Best Looking Man borrowed her shower before he drove home to Me-lin-da. As he
drove away, Elisa decided to get a manicure at the corner store in the shopping center down the
street. It was close enough to walk to and she could be back before it was time to go out.
She had on jeans and a loose-fitting, long-sleeved t-shirt. She kept her hands in her
pockets the whole way. She walked past little stores and ground floor apartment windows, all of
which seemed dustless and tidy. Her wedding band tapped her chest as she strolled. Elisa once
wore the ring on her finger, proud of what she had. She thought her husband was proud too,
until she found him and realized that he had secrets – ones that she probably couldn’t understand.
A better wife would have understood, she always told herself.
The corner store had Handi-Cure flashing in red letters above the doorway. When Elisa
entered, an Asian tune greeted her, followed by an Asian woman wearing a black dress and black
lipstick.
“Help you?” the woman said. Her voice was loud and abrasive and she seemed to be the
only person there.
“A manicure please.”
“We do feet. You want feet?”
“No,” Elisa answered, “just the hands.”
“Whole shebang?” The Asian woman pointed to a sign of prices. The whole shebang
cost thirty dollars.
“Why not,” Elisa said.
They sat across from one another as the Asian woman prepared a table with nail clippers,
cuticle scissors, and various other finger-conditioning instruments.
“What color?”
“Silver,” said Elisa.
“Ooh!” said the woman. She pulled out a small silver bottle. “Dis for man?”
“Kind of.”
“What his name?”
Elisa didn’t answer and looked at the woman filing her nails.
“Ooh! Mystery man. I like.” She dipped Elisa’s hands into a clear solution too thick to
be water. “He good man? Treat you good?”
“Yes.”
“He buy you tings, take you places?”
“Sometimes.” Sometimes he bought her a drink. Sometimes they went to his place.
“My husband never take me nowhere. Just sit at computer. Work, work, work. All da
time.” The woman looked over her left shoulder at a small office that Elisa hadn’t noticed
before. The woman yelled something in her Asian language which sounded like all one, winding
word to Elisa.
A pudgy, bald Asian man emerged from the office and yelled something back. They
seemed angry, but when the man went back to work, the woman started smiling. “Don’t go
nowhere,” she said. “But he love me.

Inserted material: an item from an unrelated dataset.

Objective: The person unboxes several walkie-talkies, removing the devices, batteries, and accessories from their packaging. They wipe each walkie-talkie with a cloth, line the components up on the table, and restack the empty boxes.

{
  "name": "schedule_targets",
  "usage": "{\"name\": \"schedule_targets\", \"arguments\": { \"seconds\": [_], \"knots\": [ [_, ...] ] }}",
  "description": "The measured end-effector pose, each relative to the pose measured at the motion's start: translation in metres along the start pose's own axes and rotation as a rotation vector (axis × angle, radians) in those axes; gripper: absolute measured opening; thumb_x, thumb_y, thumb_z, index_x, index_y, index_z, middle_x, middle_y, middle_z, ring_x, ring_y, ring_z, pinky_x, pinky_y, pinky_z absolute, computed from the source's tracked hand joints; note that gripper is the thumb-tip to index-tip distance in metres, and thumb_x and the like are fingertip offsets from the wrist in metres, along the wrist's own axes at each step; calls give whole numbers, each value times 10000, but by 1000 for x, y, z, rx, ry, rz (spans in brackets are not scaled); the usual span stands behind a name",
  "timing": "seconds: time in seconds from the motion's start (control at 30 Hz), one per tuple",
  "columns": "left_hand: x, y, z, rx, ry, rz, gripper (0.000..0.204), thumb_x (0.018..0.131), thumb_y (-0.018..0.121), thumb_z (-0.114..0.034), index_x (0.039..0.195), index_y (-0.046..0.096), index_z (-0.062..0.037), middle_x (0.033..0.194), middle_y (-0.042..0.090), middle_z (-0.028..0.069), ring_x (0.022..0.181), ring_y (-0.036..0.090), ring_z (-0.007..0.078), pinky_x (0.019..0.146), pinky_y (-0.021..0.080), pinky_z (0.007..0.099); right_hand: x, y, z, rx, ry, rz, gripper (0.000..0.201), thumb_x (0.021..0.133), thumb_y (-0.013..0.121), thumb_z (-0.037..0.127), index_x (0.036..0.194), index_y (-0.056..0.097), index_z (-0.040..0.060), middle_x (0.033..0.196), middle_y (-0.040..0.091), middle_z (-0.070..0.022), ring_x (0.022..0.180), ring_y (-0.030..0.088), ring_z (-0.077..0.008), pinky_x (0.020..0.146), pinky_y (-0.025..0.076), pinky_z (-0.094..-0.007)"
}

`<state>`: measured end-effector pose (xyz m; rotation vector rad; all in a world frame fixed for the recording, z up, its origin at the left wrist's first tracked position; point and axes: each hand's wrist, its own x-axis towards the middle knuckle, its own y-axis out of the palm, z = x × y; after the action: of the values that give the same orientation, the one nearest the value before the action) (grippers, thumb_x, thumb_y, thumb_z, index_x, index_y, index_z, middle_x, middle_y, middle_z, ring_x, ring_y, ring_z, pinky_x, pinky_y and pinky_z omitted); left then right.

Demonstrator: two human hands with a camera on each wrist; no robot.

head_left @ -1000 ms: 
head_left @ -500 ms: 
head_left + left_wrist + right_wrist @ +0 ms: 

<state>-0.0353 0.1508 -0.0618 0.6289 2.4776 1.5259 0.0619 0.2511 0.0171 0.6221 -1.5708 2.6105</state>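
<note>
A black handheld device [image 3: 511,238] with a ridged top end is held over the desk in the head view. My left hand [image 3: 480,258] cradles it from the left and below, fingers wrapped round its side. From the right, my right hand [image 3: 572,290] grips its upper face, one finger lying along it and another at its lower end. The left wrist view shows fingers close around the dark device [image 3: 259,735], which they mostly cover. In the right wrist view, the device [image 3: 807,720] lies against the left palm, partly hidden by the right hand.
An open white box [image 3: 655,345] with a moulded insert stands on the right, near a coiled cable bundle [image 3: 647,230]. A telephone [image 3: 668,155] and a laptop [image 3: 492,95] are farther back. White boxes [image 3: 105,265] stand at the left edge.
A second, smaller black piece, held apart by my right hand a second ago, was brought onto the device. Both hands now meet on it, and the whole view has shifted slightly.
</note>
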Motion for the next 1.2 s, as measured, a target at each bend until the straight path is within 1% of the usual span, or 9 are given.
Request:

He tell me all da time.”
Elisa looked down at her hands. The woman rubbed on a silky lotion.
“You got good man. You love him?”
Elisa just looked at her hands as the Asian woman softly rubbed on the cream. Then the
woman guided Elisa to a tiny hand dryer two tables away.
“Sit here,” the woman said. “Five minute. All done.”
Elisa sat there and watched as the Asian woman disappeared into the back office. Elisa
heard their bickering for five minutes. The language of love, she thought. When her time was
up, she pulled out her hands.
“You like?” the woman said as she came out to collect the money.
“They’re like new,” Elisa said. “They look so clean.”
“No, still you’re same hands. Just look different to you,” said the woman. “Not your
fault. Sometimes people never really look at hands. Sometimes same ol day after day and hands
get dry and wrinkle. Just need clean up.”
Elisa walked home and put on the silver dress. As she looked in her mirror, she noticed
that, when compared to the fresh color on her hands, the dress appeared dull in her apartment
light. Instead of taking a cab to the club like she usually did, Elisa started up her ancient
Chevette – a car she rarely drove – and peeled out of her street-side parking space, as if she knew
exactly where she was going. The truth was, she only vaguely knew where she was going. She
only knew that it was a white house on the corner of Beverly Street.